Criminal Defense North Texas
It is a common trope in movies and television: a defendant claims they were so blacked out or under the influence that they “didn’t know what they were doing,” leading to a dramatic acquittal. However, in a Texas courtroom, reality paints a much harsher picture.
At Beltz Law Group, we frequently encounter clients who believe that voluntary intoxication can negate the intent required to commit a crime. Under the Texas Penal Code, this is almost never the case. If you are facing charges, understanding the nuances of Section 8.04 is critical to your defense strategy.
The Harsh Reality of Section 8.04(a)
The baseline for Texas law is found in Sec. 8.04(a), which states:
- “Voluntary intoxication does not constitute a defense to the commission of crime.”
In plain English, this means you cannot argue that you lack “criminal intent” simply because you were drunk or high. Texas law holds individuals accountable for the decision to consume a substance. Whether you had one drink too many or experimented with a controlled substance, the law views the subsequent criminal act as a direct consequence of that initial voluntary choice.
Mitigation vs. Exoneration: Sec. 8.04(b) and (c)
While intoxication cannot get your charges dismissed or result in a “not guilty” verdict, it may play a role during the sentencing phase of a trial.
Section 8.04(b) allows for evidence of temporary insanity caused by intoxication to be introduced. It is important to distinguish this from a standard defense:
- A Defense: Aimed at an acquittal (not guilty).
- Mitigation: Aimed at reducing the severity of the punishment (a lighter sentence).

Criminal Defense North Texas
To successfully use intoxication in mitigation, the defense must prove that the defendant’s level of intoxication reached the threshold of “temporary insanity.” This means that, at the time of the offense, the individual did not know their conduct was wrong or was incapable of conforming their conduct to the law due to the substance’s effects.
If this evidence is presented, Section 8.04(c) requires the judge to instruct the jury on how to weigh this information.
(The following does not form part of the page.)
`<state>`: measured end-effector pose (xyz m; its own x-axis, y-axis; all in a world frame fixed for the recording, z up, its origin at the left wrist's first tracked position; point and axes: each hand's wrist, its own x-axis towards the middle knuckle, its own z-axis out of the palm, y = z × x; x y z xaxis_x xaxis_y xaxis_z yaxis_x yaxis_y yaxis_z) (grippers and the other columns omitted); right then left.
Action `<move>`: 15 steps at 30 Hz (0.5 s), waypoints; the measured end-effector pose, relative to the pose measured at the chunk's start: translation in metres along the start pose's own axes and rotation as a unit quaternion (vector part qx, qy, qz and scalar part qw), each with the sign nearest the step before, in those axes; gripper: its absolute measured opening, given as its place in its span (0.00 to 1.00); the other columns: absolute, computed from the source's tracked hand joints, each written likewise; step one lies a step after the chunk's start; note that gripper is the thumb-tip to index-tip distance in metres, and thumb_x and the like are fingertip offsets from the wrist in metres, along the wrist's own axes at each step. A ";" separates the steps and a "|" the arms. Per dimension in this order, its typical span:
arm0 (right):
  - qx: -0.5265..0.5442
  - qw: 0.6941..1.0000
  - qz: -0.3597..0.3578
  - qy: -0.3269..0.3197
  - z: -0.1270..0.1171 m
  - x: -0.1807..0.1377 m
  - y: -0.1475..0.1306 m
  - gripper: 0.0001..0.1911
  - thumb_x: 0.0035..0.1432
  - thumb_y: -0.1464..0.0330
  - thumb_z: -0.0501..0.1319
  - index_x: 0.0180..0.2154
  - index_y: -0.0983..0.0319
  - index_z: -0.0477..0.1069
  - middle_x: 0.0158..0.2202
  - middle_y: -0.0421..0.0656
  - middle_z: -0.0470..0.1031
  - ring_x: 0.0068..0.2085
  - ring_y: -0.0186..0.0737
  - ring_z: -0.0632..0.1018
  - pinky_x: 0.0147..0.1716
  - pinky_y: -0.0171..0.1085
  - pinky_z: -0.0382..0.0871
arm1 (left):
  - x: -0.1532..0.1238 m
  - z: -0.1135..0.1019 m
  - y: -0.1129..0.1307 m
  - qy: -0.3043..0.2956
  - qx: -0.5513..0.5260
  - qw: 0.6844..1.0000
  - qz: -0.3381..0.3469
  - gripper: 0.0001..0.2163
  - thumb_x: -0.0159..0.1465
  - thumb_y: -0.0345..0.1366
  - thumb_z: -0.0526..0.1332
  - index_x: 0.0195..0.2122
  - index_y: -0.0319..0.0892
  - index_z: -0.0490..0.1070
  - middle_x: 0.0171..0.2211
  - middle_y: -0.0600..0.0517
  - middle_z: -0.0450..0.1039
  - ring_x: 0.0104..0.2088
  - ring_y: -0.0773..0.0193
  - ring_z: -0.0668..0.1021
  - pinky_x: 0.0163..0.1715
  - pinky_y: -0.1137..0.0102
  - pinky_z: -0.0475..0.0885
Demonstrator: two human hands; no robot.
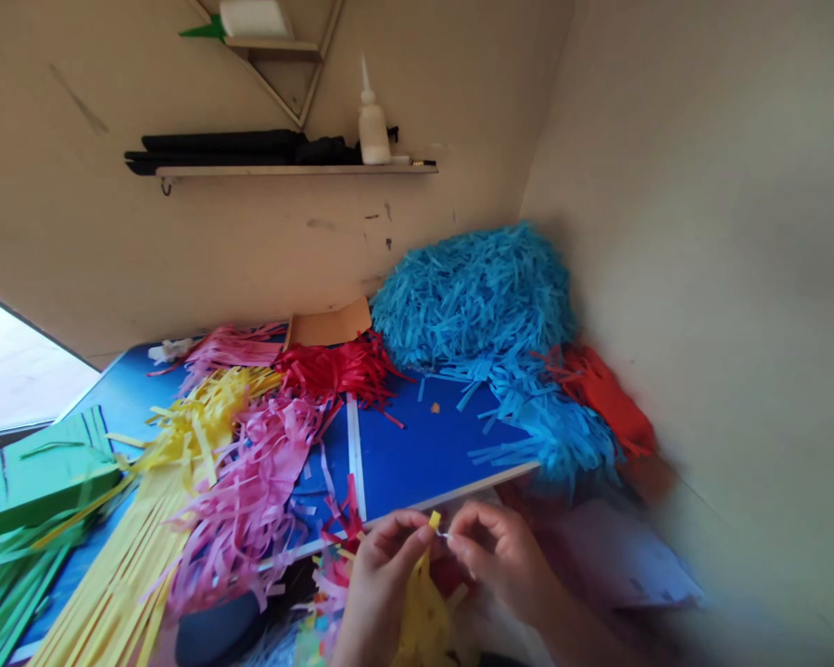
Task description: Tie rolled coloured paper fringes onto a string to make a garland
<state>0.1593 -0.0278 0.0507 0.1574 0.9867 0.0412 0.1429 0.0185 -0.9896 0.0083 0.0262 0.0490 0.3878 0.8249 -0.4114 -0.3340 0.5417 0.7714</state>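
My left hand [379, 574] is closed around a bunch of yellow paper strips [423, 611] whose top end pokes up between the two hands. My right hand [500, 556] pinches something small and white at the tip of that bunch; I cannot make out what it is. Both hands are just in front of the near edge of the blue table [423, 445]. Pink paper fringe [250, 500] lies on the table to the left of my left hand, with loose red and pink scraps beside it.
On the table lie yellow strips [145, 537], green paper [34, 500], red fringe [334, 371] and a big heap of light-blue fringe [479, 306] in the corner, with orange-red paper [604, 394] by the right wall. A wall shelf [284, 169] holds a white glue bottle [373, 125].
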 end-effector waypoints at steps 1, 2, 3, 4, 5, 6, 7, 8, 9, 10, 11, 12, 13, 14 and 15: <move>0.004 1.000 0.001 0.006 0.000 0.000 0.002 0.08 0.58 0.64 0.61 0.29 0.61 0.72 0.25 0.38 0.74 0.27 0.33 0.72 0.29 0.31 0.66 | 0.001 -0.001 0.000 -0.004 -0.002 1.000 -0.010 0.15 0.45 0.41 0.77 0.28 0.40 0.77 0.22 0.53 0.77 0.25 0.68 0.77 0.27 0.76 0.70; 0.004 1.000 0.001 0.013 0.000 0.000 0.004 0.09 0.59 0.64 0.61 0.29 0.61 0.72 0.25 0.38 0.73 0.27 0.33 0.71 0.28 0.31 0.66 | 0.001 -0.001 0.000 -0.007 -0.004 1.000 -0.020 0.15 0.45 0.41 0.77 0.28 0.40 0.77 0.22 0.53 0.77 0.24 0.68 0.77 0.27 0.76 0.70; 0.003 1.000 0.001 0.022 0.000 0.000 0.005 0.09 0.59 0.63 0.61 0.29 0.61 0.72 0.25 0.38 0.73 0.27 0.33 0.71 0.28 0.31 0.66 | 0.001 -0.001 0.001 -0.008 -0.007 1.000 -0.027 0.15 0.44 0.41 0.77 0.28 0.40 0.77 0.22 0.53 0.77 0.24 0.68 0.77 0.28 0.76 0.71; 0.002 0.999 0.000 0.033 0.000 0.000 0.006 0.10 0.59 0.63 0.61 0.29 0.61 0.72 0.25 0.38 0.73 0.27 0.33 0.71 0.28 0.30 0.65 | 0.001 -0.001 0.001 -0.006 -0.011 0.999 -0.031 0.16 0.43 0.41 0.78 0.28 0.40 0.77 0.22 0.53 0.77 0.24 0.68 0.77 0.28 0.76 0.71; 0.004 0.999 0.001 0.044 0.000 0.000 0.007 0.10 0.60 0.62 0.62 0.29 0.61 0.72 0.24 0.37 0.72 0.26 0.33 0.71 0.27 0.30 0.65 | 0.001 0.000 0.002 -0.001 -0.015 0.999 -0.031 0.16 0.43 0.41 0.78 0.27 0.40 0.77 0.22 0.53 0.77 0.24 0.69 0.77 0.28 0.76 0.72; 0.010 0.999 0.002 0.052 0.000 0.000 0.007 0.11 0.60 0.61 0.62 0.29 0.61 0.72 0.23 0.37 0.71 0.25 0.32 0.71 0.26 0.30 0.64 | 0.001 0.001 0.003 0.004 -0.018 0.999 -0.029 0.16 0.42 0.41 0.78 0.27 0.40 0.77 0.22 0.54 0.77 0.24 0.69 0.77 0.29 0.76 0.72; 0.019 0.998 0.003 0.056 0.000 0.000 0.007 0.12 0.60 0.60 0.62 0.29 0.61 0.72 0.22 0.36 0.70 0.24 0.32 0.70 0.25 0.30 0.64 | 0.001 0.003 0.003 0.009 -0.021 0.999 -0.026 0.16 0.42 0.41 0.78 0.27 0.40 0.77 0.23 0.54 0.77 0.24 0.69 0.77 0.29 0.76 0.72; 0.028 0.998 0.003 0.057 0.000 0.000 0.007 0.13 0.60 0.59 0.62 0.29 0.61 0.72 0.21 0.36 0.69 0.23 0.31 0.69 0.24 0.29 0.63 | 0.000 0.004 0.003 0.011 -0.021 0.999 -0.024 0.16 0.42 0.41 0.78 0.27 0.40 0.77 0.23 0.54 0.76 0.24 0.69 0.77 0.29 0.76 0.72; 0.035 0.998 0.003 0.054 0.000 0.000 0.006 0.13 0.60 0.59 0.62 0.29 0.61 0.71 0.21 0.35 0.68 0.22 0.31 0.69 0.23 0.29 0.62 | 0.000 0.005 0.004 0.012 -0.021 0.999 -0.025 0.16 0.42 0.41 0.78 0.27 0.40 0.77 0.23 0.54 0.76 0.23 0.70 0.77 0.29 0.76 0.72; 0.039 0.998 0.000 0.050 0.001 0.000 0.006 0.13 0.60 0.59 0.62 0.29 0.61 0.71 0.20 0.35 0.68 0.22 0.31 0.69 0.23 0.29 0.63 | -0.001 0.006 0.004 0.010 -0.021 0.999 -0.026 0.16 0.42 0.41 0.78 0.27 0.40 0.76 0.23 0.54 0.76 0.23 0.70 0.77 0.28 0.76 0.72; 0.040 0.998 -0.005 0.045 0.002 -0.001 0.005 0.13 0.60 0.59 0.62 0.29 0.61 0.71 0.21 0.35 0.68 0.22 0.31 0.69 0.24 0.29 0.63 | -0.001 0.007 0.004 0.009 -0.020 0.999 -0.026 0.16 0.42 0.41 0.78 0.27 0.40 0.76 0.23 0.54 0.76 0.23 0.69 0.77 0.28 0.76 0.72; 0.039 0.998 -0.009 0.044 0.002 -0.001 0.005 0.13 0.60 0.59 0.62 0.29 0.61 0.72 0.21 0.36 0.69 0.22 0.31 0.69 0.24 0.29 0.63 | -0.001 0.007 0.004 0.008 -0.018 1.000 -0.024 0.16 0.43 0.41 0.78 0.27 0.40 0.76 0.23 0.53 0.76 0.24 0.69 0.77 0.28 0.76 0.72; 0.033 0.998 -0.012 0.047 0.003 -0.001 0.005 0.12 0.60 0.60 0.62 0.29 0.61 0.72 0.22 0.36 0.69 0.23 0.31 0.69 0.24 0.30 0.63 | -0.001 0.007 0.003 0.007 -0.017 1.000 -0.023 0.16 0.43 0.41 0.78 0.27 0.40 0.76 0.24 0.53 0.77 0.24 0.69 0.77 0.28 0.75 0.72; 0.024 0.998 -0.014 0.051 0.004 -0.002 0.005 0.12 0.60 0.60 0.61 0.29 0.61 0.72 0.22 0.36 0.70 0.23 0.32 0.69 0.25 0.30 0.63 | 0.000 0.007 0.003 0.008 -0.017 1.000 -0.022 0.16 0.43 0.41 0.78 0.27 0.39 0.76 0.24 0.53 0.77 0.24 0.68 0.77 0.29 0.75 0.73; 0.014 0.998 -0.014 0.055 0.004 -0.002 0.005 0.12 0.59 0.61 0.61 0.28 0.61 0.72 0.23 0.37 0.71 0.24 0.32 0.70 0.25 0.30 0.64 | 0.000 0.007 0.003 0.008 -0.017 1.000 -0.021 0.16 0.43 0.40 0.78 0.27 0.39 0.76 0.24 0.53 0.77 0.24 0.68 0.77 0.29 0.74 0.73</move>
<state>0.1556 -0.0287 0.0449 0.2599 0.9621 0.0829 0.1217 0.0526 -0.9912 0.0129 0.0267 0.0550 0.3881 0.8040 -0.4506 -0.3478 0.5805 0.7362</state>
The jury can then decide if the defendant’s mental state warrants a lesser penalty, though the underlying conviction remains on their record.
How Texas Defines “Intoxication”
The legal definition provided in Sec. 8.04(d) is broad and all-encompassing:
“Intoxication means disturbance of mental or physical capacity resulting from the introduction of any substance into the body.”
This definition does not limit intoxication to alcohol or illegal drugs. It can include:
- Prescription medications.
- Over-the-counter drugs.
- Inhalants or chemical vapors.
If you chose to take the substance—even if you didn’t expect it to affect you as strongly as it did—it is legally considered “voluntary.”
Are There Exceptions?

Criminal Defense Attorney
The only significant loophole to this rule is involuntary intoxication. This occurs if you were drugged without your knowledge or took a prescription medication that had an utterly unpredictable “medically intoxicating” effect you weren’t warned about. However, proving involuntary intoxication is an uphill battle that requires expert testimony and a rigorous evidentiary trail.
Why You Need Skilled Legal Counsel
Because Texas law is so restrictive regarding intoxication, “winging it” with an excuse about being under the influence can actually backfire, essentially handing the prosecution an admission of guilt.
At Beltz Law Group, we look beyond the intoxication to find weaknesses in the prosecution’s evidence, procedural errors by law enforcement, or legitimate affirmative defenses that can actually protect your future.